[dm-devel] Device-mapper cluster locking

Wed Apr 7 17:49:46 UTC 2010

Hi

On Wed, 7 Apr 2010, Jonathan Brassow wrote:

> I've been working on a cluster locking mechanism to be primarily used by
> device-mapper targets.  The main goals are API simplicity and an ability
> to tell if a resource has been modified remotely while a lock for the
> resource was not held locally.  (IOW, Has the resource I am acquiring the
> lock for changed since the last time I held the lock.)
> 
> The original API (header file below) required 4 locking modes: UNLOCK,
> MONITOR, SHARED, and EXCLUSIVE.  The unfamiliar one, MONITOR, is similar to
> UNLOCK; but it keeps some state associated with the lock so that the next
> time the lock is acquired it can be determined whether the lock was
> acquired EXCLUSIVE by another machine.
> 
> The original implementation did not cache cluster locks.  Cluster locks
> were simply released (or put into a non-conflicting state) when the lock
> was put into the UNLOCK or MONITOR mode.  I now have an implementation
> that always caches cluster locks - releasing them only if needed by another
> machine.  (A user may want to choose the appropriate implementation for
> their workload - in which case, I can probably provide both implementations
> through one API.)

Maybe you can think about autotuning it --- i.e. count how many times 
caching "won" (the lock was taken by the same node) or "lost" (the lock 
was acquired by another node) and keep or release the lock based on the 
ratio of these two counts. Decay the counts over time, so that it adjusts 
on workload change.

How does that dlm protocol work?

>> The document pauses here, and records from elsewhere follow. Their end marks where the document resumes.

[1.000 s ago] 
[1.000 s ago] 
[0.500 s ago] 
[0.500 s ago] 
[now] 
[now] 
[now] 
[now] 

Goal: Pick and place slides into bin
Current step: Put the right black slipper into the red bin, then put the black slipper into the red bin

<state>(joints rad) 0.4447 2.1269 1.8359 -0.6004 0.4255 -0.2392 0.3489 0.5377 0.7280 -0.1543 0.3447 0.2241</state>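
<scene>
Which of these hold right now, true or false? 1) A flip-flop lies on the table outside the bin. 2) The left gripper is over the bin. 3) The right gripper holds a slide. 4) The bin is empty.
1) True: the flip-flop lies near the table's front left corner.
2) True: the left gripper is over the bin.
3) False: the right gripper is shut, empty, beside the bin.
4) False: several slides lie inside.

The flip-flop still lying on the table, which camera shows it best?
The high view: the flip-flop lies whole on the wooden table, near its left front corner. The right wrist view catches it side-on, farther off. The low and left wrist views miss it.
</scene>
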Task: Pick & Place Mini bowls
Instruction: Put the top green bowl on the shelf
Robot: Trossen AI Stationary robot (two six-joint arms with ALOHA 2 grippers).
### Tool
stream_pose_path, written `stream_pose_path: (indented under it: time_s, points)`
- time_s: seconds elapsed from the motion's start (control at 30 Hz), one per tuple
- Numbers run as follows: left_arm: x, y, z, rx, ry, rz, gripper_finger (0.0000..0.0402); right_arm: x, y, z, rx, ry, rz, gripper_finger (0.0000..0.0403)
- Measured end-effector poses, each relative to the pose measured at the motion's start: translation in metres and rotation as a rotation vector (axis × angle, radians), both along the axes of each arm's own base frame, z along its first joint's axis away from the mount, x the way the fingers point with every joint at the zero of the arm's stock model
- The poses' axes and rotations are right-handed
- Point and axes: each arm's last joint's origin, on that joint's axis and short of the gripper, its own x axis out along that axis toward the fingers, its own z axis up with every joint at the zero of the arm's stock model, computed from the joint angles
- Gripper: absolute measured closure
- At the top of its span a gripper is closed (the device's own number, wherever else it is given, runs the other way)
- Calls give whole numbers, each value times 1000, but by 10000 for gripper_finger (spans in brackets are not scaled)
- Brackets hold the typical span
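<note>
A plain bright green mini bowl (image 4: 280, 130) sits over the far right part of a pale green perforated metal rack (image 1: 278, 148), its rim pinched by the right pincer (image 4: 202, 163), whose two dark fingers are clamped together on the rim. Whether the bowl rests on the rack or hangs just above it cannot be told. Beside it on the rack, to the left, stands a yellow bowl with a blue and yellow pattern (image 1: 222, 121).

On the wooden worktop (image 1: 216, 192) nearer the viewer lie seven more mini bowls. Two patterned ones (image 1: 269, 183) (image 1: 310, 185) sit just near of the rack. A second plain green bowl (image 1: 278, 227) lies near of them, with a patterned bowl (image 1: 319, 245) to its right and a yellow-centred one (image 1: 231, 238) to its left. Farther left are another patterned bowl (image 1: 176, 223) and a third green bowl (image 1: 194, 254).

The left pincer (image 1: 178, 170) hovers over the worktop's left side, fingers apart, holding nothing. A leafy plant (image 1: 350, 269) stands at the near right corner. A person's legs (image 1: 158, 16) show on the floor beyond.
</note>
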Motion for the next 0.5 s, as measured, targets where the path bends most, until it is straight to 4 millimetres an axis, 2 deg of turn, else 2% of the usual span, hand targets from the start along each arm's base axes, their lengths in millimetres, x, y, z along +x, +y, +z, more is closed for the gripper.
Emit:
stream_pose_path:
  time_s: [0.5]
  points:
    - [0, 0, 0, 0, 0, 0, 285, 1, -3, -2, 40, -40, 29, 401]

When a node needs a lock, what happens? 
It sends all the nodes message about the lock? Or is there some master 
node as an arbiter?

> The interesting thing about the new caching approach is
> that I probably do not need this extra "MONITOR" state.  (If a lock that
> is cached in the SHARED state is revoked, then obviously someone is looking
> to alter the resource.  We don't need to have extra state to give us what
> can already be inferred and returned from cached resources.)

Yes, MONITOR and UNLOCK could be joined.

> I've also been re-thinking some of my assumptions about whether we
> /really/ need separate lockspaces and how best to release resources
> associated with each lock (i.e. get rid of a lock and its memory
> because it will not be used again, rather than caching unnecessarily).
> The original API (which is the same between the cached and non-caching
> implementations) only operates by way of lock names.  This means a
> couple of things:
> 1) Memory associated with a lock is allocated at the time the lock is
>    needed instead of at the time the structure/resource it is protecting
>    is allocated/initialized.
> 2) The locks will have to be tracked by the lock implementation.  This
>    means hash tables, lookups, overlapping allocation checks, etc.
> We can avoid these hazards and slow-downs if we separate the allocation
> of a lock from the actual locking action.  We would then have a lock
> life-cycle as follows:
> - lock_ptr = dmcl_alloc_lock(name, property_flags)
> - dmcl_write_lock(lock_ptr)
> - dmcl_unlock(lock_ptr)
> - dmcl_read_lock(lock_ptr)
> - dmcl_unlock(lock_ptr)
> - dmcl_free_lock(lock_ptr)

I think it is good --- way better than passing the character string on 
every call, parsing the string, hashinh it and comparing.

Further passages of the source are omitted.